[Items listed in a dataset]
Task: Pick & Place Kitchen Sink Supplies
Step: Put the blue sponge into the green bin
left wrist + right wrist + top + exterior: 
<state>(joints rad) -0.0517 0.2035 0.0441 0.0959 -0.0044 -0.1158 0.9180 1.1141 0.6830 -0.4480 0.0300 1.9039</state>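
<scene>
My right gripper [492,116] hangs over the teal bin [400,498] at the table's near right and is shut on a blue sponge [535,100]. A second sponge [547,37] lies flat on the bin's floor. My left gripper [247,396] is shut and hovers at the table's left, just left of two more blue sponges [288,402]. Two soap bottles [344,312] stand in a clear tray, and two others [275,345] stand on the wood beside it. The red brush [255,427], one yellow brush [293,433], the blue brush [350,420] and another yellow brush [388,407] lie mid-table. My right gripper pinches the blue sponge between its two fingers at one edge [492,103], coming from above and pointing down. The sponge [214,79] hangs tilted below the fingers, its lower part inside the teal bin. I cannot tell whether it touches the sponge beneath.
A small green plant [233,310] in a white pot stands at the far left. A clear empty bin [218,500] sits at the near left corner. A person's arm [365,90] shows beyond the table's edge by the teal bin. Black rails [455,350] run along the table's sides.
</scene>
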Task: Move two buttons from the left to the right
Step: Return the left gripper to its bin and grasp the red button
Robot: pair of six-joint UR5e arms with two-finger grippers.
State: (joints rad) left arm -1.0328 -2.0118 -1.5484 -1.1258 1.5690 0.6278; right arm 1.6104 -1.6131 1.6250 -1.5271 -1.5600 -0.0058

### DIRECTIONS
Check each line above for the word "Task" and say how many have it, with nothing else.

### WRITTEN REPLY
2